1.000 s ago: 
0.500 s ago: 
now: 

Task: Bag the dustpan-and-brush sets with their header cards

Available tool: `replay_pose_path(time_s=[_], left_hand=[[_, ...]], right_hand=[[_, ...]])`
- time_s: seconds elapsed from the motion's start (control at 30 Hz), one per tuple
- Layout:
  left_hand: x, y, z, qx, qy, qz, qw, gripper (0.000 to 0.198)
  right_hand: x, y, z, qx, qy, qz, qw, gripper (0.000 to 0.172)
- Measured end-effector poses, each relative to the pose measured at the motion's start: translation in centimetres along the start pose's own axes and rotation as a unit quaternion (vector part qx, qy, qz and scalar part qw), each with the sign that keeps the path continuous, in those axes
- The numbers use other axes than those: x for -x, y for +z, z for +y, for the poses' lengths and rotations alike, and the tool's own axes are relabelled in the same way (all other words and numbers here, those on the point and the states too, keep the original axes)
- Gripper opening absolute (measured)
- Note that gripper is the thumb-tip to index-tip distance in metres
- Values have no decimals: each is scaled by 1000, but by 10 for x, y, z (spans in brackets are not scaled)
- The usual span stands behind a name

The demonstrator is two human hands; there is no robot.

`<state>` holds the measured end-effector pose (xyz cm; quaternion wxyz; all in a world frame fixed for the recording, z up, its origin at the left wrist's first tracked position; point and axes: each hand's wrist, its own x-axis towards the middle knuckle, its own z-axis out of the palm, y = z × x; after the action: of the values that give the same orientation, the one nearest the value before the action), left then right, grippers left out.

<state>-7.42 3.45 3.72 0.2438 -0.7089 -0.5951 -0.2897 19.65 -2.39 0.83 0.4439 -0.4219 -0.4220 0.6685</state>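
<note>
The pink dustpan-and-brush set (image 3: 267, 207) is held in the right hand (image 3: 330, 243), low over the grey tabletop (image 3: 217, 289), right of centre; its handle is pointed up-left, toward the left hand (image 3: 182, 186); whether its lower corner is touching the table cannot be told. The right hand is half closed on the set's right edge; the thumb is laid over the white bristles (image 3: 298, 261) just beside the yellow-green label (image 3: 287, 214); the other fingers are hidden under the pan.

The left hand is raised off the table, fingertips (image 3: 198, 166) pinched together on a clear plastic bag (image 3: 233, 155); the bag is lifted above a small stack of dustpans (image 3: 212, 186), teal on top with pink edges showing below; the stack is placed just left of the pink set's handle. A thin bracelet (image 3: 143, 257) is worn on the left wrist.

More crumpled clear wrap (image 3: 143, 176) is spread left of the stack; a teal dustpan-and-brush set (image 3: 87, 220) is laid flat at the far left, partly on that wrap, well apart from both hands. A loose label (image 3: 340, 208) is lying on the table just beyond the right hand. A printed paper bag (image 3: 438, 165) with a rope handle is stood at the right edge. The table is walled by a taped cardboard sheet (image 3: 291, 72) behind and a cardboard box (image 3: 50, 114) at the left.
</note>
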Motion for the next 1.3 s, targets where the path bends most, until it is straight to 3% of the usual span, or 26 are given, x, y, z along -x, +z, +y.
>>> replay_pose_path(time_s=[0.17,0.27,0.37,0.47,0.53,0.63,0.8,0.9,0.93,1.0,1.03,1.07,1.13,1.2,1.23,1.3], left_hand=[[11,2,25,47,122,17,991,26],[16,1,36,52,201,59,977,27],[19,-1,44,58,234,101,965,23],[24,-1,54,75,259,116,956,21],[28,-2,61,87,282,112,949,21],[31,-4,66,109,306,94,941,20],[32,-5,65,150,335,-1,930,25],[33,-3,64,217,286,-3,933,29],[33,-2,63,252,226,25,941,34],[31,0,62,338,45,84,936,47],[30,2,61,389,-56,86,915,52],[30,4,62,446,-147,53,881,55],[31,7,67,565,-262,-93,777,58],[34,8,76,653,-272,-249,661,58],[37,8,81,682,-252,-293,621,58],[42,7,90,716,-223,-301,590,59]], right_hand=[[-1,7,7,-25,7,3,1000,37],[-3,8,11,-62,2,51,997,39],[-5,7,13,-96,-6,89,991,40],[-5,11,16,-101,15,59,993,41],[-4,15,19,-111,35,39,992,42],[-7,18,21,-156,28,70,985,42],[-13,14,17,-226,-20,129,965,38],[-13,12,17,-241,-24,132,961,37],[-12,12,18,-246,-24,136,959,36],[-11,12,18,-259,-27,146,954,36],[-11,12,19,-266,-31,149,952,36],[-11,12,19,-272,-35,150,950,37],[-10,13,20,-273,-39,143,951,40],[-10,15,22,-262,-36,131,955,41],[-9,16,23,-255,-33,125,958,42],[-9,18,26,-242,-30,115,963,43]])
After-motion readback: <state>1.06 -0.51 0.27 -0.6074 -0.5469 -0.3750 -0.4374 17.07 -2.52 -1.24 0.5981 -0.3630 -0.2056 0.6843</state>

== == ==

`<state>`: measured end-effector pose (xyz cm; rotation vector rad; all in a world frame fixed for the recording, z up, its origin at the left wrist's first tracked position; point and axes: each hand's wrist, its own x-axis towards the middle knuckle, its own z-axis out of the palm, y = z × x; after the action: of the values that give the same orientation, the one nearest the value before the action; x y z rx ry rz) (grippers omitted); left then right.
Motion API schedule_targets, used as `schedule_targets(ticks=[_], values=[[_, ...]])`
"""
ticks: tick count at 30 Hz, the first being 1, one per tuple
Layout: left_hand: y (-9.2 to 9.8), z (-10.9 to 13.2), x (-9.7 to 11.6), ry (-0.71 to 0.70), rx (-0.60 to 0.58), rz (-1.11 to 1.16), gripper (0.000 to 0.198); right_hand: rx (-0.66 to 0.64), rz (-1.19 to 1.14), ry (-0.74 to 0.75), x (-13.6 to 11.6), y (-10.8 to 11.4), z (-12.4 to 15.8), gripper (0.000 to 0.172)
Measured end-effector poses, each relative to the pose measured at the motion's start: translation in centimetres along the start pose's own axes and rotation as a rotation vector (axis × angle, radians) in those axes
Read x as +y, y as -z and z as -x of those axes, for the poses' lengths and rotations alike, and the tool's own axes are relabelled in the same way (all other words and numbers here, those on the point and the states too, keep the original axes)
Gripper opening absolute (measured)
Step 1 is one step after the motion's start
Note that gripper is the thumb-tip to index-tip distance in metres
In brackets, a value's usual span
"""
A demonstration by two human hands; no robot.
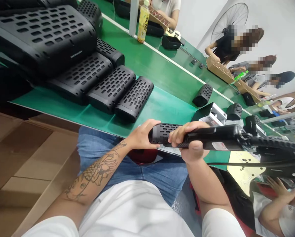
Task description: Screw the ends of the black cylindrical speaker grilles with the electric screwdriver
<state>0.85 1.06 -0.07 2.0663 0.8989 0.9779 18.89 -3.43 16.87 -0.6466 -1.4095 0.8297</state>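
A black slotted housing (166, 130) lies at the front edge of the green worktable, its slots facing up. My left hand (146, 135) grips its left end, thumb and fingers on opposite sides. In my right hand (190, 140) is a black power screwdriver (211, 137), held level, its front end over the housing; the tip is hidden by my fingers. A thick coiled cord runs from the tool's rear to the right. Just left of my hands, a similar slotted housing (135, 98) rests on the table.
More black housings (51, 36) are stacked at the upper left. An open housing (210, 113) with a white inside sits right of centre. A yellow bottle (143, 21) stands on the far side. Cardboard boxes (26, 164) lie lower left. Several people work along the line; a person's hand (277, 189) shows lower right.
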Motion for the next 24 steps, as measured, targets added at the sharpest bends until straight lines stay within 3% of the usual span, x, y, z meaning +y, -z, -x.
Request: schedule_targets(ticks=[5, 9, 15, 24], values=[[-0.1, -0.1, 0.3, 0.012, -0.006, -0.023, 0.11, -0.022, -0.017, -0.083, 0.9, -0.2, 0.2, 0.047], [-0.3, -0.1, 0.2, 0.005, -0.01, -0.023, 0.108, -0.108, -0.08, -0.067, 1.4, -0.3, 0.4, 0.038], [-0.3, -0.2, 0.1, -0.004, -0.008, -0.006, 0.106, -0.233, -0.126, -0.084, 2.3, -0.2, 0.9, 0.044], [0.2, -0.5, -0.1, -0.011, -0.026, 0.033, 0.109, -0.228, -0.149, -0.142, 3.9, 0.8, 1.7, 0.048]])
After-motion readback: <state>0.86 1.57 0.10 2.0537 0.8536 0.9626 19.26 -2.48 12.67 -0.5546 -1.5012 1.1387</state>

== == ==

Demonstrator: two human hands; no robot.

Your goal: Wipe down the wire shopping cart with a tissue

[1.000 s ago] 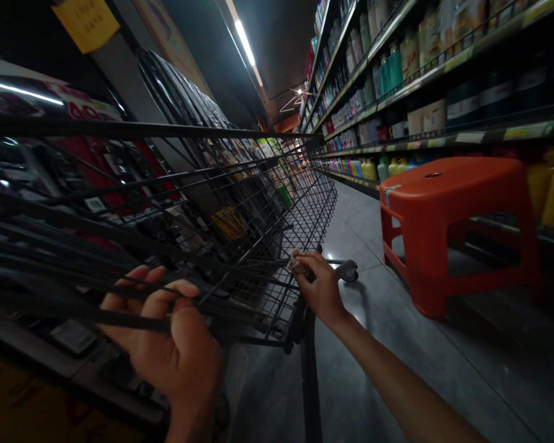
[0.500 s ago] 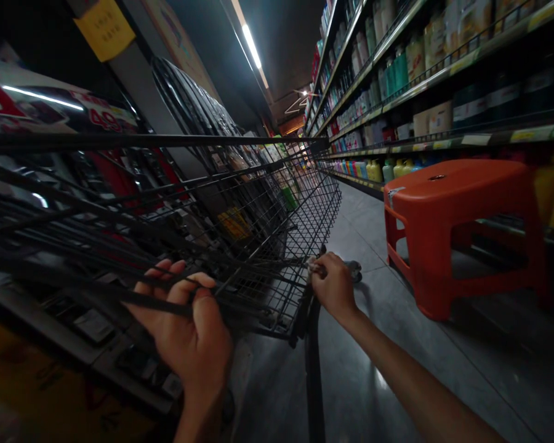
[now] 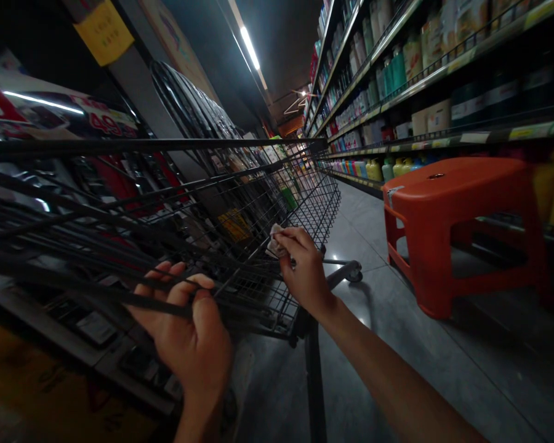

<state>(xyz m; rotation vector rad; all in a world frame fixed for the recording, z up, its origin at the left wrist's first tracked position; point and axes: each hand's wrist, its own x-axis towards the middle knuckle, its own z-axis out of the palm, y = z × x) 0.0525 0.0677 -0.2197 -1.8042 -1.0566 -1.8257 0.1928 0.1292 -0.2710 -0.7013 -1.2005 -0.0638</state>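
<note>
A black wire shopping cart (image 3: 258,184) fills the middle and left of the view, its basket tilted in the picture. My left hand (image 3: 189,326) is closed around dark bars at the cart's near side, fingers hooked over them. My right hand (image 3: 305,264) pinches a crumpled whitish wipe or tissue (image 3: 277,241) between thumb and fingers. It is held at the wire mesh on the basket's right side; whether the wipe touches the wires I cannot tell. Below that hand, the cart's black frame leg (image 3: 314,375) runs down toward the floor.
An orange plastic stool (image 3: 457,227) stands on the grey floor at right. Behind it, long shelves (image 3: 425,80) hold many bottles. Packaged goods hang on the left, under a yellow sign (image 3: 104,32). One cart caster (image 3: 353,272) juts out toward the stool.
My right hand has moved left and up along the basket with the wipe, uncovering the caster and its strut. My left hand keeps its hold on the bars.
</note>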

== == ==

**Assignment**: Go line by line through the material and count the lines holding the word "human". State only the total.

**Your response**: 3